Sejak 2003, pemerintah telah menghentikan ekspor pasir laut melalui SK Menperindag Nomor 117/MPP/Kep/2003 tentang penghentian sementara ekspor pasir laut. Namun, pemerintahan Joko Widodo kembali membuka keran ekspor pasir laut tersebut.
Berdasarkan hasil riset Universitas Lampung, aturan ekspor pasir laut ini berdampak negatif bagi lingkungan hidup. Di antaranya, meningkatkan abrasi dan erosi laut, menurunkan kualitas perairan laut dan pesisir, semakin keruhnya air laut, meningkatkan pencemaran pantai, serta meningkatkan intensitas banjir rob.
Kebijakan ekspor pasir laut tentu bertentangan dengan amanat UU Kelautan, yang terus menekankan pada pendekatan ekonomi di sektor kelautan. Selain memiliki efek destruktif pada ekosistem laut dan masyarakat sekitar, devisa hasil ekspor ini juga relatif kecil.
Menteri Kelautan dan Perikanan periode 2014-2019, Susi Pudjiastuti menentang keputusan Presiden Jokowi ini. Tak hanya dari aspek lingkungkan, kebijakan membuka ekspor pasir laut dinilai merugikan rakyat di Tanah Air.
Di tengah banyaknya komentar negatif, pemerintah tetap pada pendiriannya. Menko Bidang Kemaritiman dan Investasi Indonesia, Luhut Binsar Pandjaitan mengatakan kebijakan terbaru ini tidak akan merusak lingkungan. Justru, memberi manfaat kegiatan ekonomi industri khususnya pendalaman alur laut.

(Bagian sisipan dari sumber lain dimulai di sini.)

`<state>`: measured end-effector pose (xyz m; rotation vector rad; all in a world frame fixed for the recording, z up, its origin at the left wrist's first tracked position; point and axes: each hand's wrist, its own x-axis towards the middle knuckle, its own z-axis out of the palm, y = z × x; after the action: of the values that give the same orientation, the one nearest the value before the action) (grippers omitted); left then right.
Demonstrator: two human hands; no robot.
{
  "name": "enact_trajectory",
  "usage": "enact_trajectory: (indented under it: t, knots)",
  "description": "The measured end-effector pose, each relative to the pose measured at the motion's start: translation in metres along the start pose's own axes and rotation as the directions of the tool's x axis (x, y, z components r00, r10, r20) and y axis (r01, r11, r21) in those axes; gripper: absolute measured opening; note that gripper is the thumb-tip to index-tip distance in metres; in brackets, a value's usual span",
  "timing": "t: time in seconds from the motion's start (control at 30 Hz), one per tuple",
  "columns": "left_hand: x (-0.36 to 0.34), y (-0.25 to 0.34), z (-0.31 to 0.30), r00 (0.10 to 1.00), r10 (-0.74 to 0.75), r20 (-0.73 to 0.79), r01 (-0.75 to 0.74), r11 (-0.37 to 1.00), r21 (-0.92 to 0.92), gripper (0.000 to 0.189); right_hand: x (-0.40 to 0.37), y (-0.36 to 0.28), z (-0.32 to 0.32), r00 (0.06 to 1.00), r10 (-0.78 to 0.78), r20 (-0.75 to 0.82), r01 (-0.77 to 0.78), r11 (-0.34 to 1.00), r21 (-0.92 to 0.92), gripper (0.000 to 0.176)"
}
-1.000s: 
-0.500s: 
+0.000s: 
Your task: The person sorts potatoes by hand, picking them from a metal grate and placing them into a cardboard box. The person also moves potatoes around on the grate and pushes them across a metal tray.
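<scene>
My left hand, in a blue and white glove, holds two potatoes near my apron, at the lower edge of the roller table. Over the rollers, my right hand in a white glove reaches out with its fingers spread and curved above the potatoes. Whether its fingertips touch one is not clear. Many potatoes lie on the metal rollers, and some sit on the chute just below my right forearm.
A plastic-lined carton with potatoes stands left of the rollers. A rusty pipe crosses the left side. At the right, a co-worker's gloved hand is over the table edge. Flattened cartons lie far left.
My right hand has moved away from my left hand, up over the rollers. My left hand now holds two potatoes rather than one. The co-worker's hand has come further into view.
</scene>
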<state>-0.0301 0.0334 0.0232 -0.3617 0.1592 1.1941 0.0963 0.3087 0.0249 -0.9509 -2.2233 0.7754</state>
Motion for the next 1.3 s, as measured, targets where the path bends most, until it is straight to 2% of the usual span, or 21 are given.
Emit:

Menteri ESDM, Arifin Tasrif mengklaim pemerintah akan melakukan pengerukan terhadap sedimentasi pasir di sejumlah titik yang mengalami penumpukan. Di antaranya dekat jalur Malang hingga perbatasan antara Batam dan Singapura. Ia beralasan sedimen ini perlu dikeruk dan diekspor, karena jika tidak dapat berakibat pada terjadinya pendangkalan dan membahayakan jalur laut.